The inbuilt Fujinon 5x optical zoom lens, with a 28-140mm equivalent focal length range, covers a variety of photography scenarios, and the optical image stabilization minimizes the appearance of camera shake for sharper handheld shooting. The “underwater mode” adjusts the white balance in order to obtain natural colours when diving.
In addition to straight photos and movies, the XP120 also enables the creation of Cinemagraphs, where a still photo contains select moving elements to compile a unique multimedia image. Time-Lapse Movies can also be produced in-camera, as can wide-format panoramas and other creative effects. Built-in Wi-Fi is a feature that enables wireless sharing of images or videos with a smartphone or tablet. Retail price: US$389. For more information, go to: fujifilm.com
Pro tip: As always, Fujifilm cameras are a far cry from being cheap.
Diveroid waterproof phone case
This device is obviously not an underwater camera, but it can turn something you probably own and use every day—your smartphone—into an underwater camera. Diveroid is a solid underwater case compatible with (almost) all modern smartphones, regardless of whether they are based on iOS or Android. It is depth-rated to 40m.
Together with the case comes the Diveroid app (iOS and Android), which allows one to trigger several smartphone camera functions with just three buttons. The app has an inbuilt algorhythm, which autocorrects white balance, thus taking care of correct colours. Furthermore, the app includes a dive computer function, showing depth and dive time. Retail price: US$428. For more information, go to: en.diveroid.com
Pro tip: The inbuilt cameras of many modern smartphones are, in terms of image quality, often superior to “classic” compact cameras. With a trustworthy housing, a smartphone can become a surprisingly good underwater camera.
No doubt, high-end professional underwater camera systems do still have their reasons for existence—not just because a “great” camera is included but also because their modular systems allow for specific configurations (of equipment modules) for specific photographic tasks. Even so, some professional underwater photographers still struggle to earn the money back that they once spent on US$10,000-20,000 (or more) of photography equipment. Again, there is no doubt that, in the right hands, such pricy gear will deliver extraordinary images. “Extraordinary” is then pretty much a question of personal perception and preferences.
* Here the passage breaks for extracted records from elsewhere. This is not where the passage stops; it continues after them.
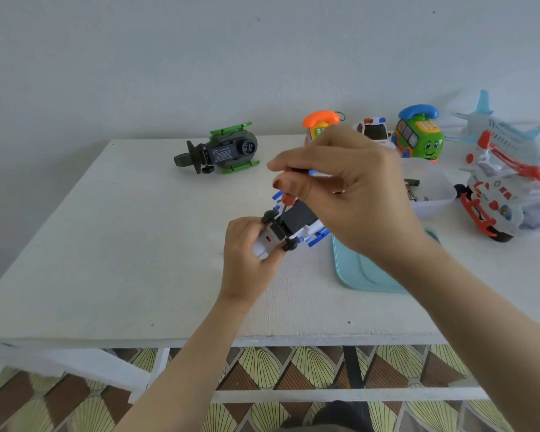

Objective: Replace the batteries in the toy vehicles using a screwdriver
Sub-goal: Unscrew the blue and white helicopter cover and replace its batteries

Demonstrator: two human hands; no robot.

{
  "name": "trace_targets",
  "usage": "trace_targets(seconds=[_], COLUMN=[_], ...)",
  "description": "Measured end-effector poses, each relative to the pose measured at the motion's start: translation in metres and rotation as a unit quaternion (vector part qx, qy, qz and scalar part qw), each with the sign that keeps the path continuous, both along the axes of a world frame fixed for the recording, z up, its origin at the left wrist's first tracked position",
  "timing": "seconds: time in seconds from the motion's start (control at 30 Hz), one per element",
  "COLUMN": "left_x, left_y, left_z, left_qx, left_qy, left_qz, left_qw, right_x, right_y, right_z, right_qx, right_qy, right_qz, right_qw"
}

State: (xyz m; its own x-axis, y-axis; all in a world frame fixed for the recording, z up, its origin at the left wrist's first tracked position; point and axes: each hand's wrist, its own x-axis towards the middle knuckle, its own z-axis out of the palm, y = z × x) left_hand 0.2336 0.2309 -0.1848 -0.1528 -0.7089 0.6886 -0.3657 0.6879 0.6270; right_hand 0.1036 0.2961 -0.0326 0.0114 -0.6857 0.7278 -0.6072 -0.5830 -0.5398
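white table [106, 244] stood against a pale wall, with patterned floor below it. landmark: teal tray [365, 275], lying flat on the table.

1. white-and-blue toy vehicle [296, 233]: just left of the teal tray, underside up, dark battery housing on top. left hand [247, 260] gripped its near end, fingers curled round the body.
2. screwdriver [286, 199]: above the vehicle, behind and left of the tray. right hand [349, 188] pinched the handle in its fingertips, shaft angled down beside a small black wheel. whether the tip sat in a screw, i could not tell.
3. clear tub [440, 194]: behind the tray, batteries [411, 188] inside.
4. green toy vehicle [222, 151]: well behind and left of the tray, belly up.

handling note, as judged: the step looked like turning the cover screw. it would go best with the shaft in line with the screw, steady downward pressure, and the left hand bracing the vehicle against twist. a slipped tip could chew the screw head. a freed screw belonged in the tray.
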Motion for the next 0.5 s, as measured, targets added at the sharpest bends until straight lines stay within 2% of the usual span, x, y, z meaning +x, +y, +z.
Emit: trace_targets(seconds=[0.17, 0.23, 0.3, 0.37, 0.5], left_x=[0.0, 0.0, 0.001, 0.002, 0.002], left_y=[0.0, -0.002, -0.002, -0.002, -0.002], left_z=[-0.001, -0.001, -0.002, -0.002, -0.001], left_qx=[0.008, 0.011, 0.011, 0.011, 0.013], left_qy=[0.004, 0.003, -0.004, -0.007, -0.009], left_qz=[0.0, 0.004, 0.003, 0.002, 0.001], left_qw=[1.0, 1.0, 1.0, 1.0, 1.0], right_x=[0.012, 0.009, -0.002, -0.02, -0.058], right_y=[-0.005, -0.009, -0.011, -0.011, -0.002], right_z=[-0.015, -0.013, -0.004, 0.006, 0.006], right_qx=[-0.116, -0.119, -0.057, 0.06, 0.261], right_qy=[0.014, 0.017, 0.018, 0.007, 0.017], right_qz=[-0.156, -0.191, -0.193, -0.161, -0.16], right_qw=[0.981, 0.974, 0.979, 0.985, 0.952])
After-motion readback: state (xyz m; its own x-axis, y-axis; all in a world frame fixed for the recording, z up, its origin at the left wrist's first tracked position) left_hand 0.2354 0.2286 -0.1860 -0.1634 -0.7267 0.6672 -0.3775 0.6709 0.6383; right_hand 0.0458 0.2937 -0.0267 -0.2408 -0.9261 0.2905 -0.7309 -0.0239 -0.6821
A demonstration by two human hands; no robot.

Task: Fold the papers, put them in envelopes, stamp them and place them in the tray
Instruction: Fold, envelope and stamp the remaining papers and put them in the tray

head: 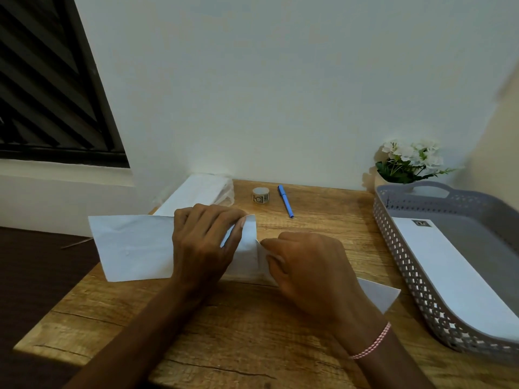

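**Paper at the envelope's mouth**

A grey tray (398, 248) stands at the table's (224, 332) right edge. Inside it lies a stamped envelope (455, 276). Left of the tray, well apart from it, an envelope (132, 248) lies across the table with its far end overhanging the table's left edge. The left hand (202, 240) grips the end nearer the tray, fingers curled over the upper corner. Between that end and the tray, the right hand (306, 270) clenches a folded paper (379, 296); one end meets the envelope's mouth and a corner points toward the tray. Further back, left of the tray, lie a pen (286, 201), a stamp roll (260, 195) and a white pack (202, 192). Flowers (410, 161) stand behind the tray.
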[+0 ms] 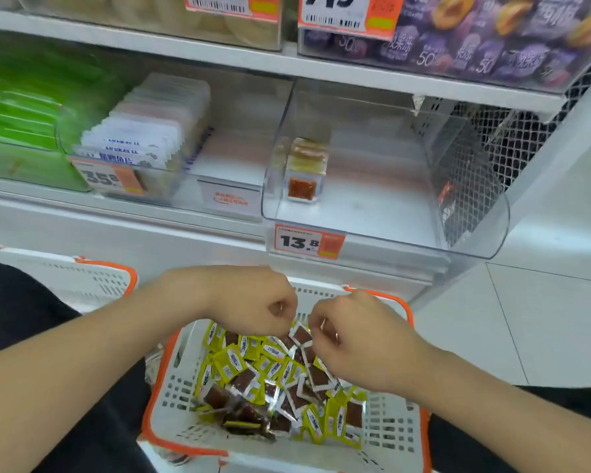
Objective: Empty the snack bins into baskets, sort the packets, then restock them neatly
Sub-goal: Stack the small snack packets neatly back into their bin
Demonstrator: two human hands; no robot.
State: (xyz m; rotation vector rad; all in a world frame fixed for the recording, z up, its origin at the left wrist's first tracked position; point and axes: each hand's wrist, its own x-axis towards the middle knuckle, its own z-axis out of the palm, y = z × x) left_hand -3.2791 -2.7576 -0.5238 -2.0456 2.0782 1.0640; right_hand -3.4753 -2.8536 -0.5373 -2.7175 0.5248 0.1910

Being able to capture some of the wonders of the underwater world and share them later with others can truly be called “extraordinary” as well. The good news is: It does not have to cost the world. Technology is just a humble servant to your imagination. Remember, a Wildlife Photographer of the Year grand title was awarded for a photo captured by an old model action camera. Even with just a US$500 budget, or even less, never forget: The next grand title could be yours.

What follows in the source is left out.